Information taken directly from the Ohio Department of Agriculture website in the Farmland Preservation Division. This post appeared on June 14, 2018.
An agricultural district provides protection for farmers from nuisance lawsuits, defer expensive development assessments until the land is changed to a non-agriculture use, and offers state scrutiny of local eminent domain acquisitions in certain cases.
Generally, any agricultural land designated as an agricultural district must meet two criteria. First, the land must be devoted exclusively to agricultural production or devoted to and qualified for payments or other compensation under a federal land retirement or conservation program. Second, the land must either be ten acres or more in size or produce an average yearly gross income of at least twenty-five hundred dollars during a three year period. This status needs to be renewed every five years. Updated application forms are also available at Ohio county auditor offices.
The benefits of enrolling in an agricultural district include:
- Nuisance suits protection – Agricultural district status can protect farmers from nuisance lawsuits as long as the farmer is following acceptable best management practices. This can serve as an affirmative defense in frivolous lawsuits for odors and noises associated with agriculture.
- Deferring assessments – Another aspect of development that can impact a farm is the extension of water, sewer and electric lines. These lines are usually paid for by the landowner and often assessed on frontage. A farmer with extensive frontage could face costs large enough to require selling a portion of the farm. To prevent that, the law defers the assessments on agricultural district farmland, excluding the homestead, until the land is changed to another use or withdrawn from the agricultural district.

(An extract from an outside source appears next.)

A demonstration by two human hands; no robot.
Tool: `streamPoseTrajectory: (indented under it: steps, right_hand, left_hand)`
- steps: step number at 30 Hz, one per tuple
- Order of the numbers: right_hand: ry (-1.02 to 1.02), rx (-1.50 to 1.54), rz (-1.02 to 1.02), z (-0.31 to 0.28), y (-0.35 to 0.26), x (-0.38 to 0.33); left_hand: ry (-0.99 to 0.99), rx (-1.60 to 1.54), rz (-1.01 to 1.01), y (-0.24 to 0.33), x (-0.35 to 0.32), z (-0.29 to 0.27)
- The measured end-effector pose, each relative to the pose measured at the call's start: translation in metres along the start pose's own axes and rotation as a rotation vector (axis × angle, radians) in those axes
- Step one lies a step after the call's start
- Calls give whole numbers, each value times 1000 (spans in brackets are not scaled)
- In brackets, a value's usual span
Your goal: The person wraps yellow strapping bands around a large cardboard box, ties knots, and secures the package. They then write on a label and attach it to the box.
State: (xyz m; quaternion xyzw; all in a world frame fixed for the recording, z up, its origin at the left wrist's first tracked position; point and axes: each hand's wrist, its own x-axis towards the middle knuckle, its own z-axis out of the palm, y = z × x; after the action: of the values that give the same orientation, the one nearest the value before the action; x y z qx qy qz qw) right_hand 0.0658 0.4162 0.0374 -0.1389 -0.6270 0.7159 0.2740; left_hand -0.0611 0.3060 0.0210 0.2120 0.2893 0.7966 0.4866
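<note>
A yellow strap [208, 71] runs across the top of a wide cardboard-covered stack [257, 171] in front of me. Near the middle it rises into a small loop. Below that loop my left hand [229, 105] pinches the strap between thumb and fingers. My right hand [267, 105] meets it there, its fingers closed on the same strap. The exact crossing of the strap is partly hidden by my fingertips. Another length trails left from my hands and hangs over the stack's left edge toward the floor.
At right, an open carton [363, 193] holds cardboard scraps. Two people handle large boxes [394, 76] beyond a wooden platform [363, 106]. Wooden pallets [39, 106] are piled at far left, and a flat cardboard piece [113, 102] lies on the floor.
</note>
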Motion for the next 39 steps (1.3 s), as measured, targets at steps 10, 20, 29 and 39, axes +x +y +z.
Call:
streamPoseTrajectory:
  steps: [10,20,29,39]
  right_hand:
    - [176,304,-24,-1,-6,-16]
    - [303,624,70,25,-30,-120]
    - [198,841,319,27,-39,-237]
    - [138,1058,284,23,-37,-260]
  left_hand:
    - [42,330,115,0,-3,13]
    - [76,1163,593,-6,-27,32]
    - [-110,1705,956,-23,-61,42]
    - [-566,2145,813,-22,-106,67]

- Scrutiny of eminent domain acquisitions – If eminent domain is used on 10 acres or 10 percent of the total agricultural district land, whichever is greater, the law calls for a review by the state director of agriculture to determine if an alternative to the proposed project is possible. The result might be a re-evaluation of the project with less or no agricultural land being taken.
A companion law is the current agricultural use valuation (CAUV) program. The CAUV provides relief on farmland property taxes. Please contact your local county auditor’s office for more information about the agricultural district or CAUV programs.
The completed application must be filed with the auditor of the county where the land is located. If the land for which an application has been made is within a municipal corporation limit or if an annexation petition that includes the land has been filed with the Board of County Commissioners under Section 709.02 of the Ohio Revised Code, a copy of the application must also be filed with the Clerk of the legislative body of the municipal corporation.
For additional information refer to the Ohio Revised Code Chapter 929: Agricultural Districtsor review the Ohio State University Extension – Fact Sheet – “Agricultural Districts in Ohio.”
Additionally, all easements that enter either the Local Agricultural Easement Purchase Program (LAEPP) or the Agricultural Easement Donation Program (AEDP) must also be enrolled in the Agricultural District program.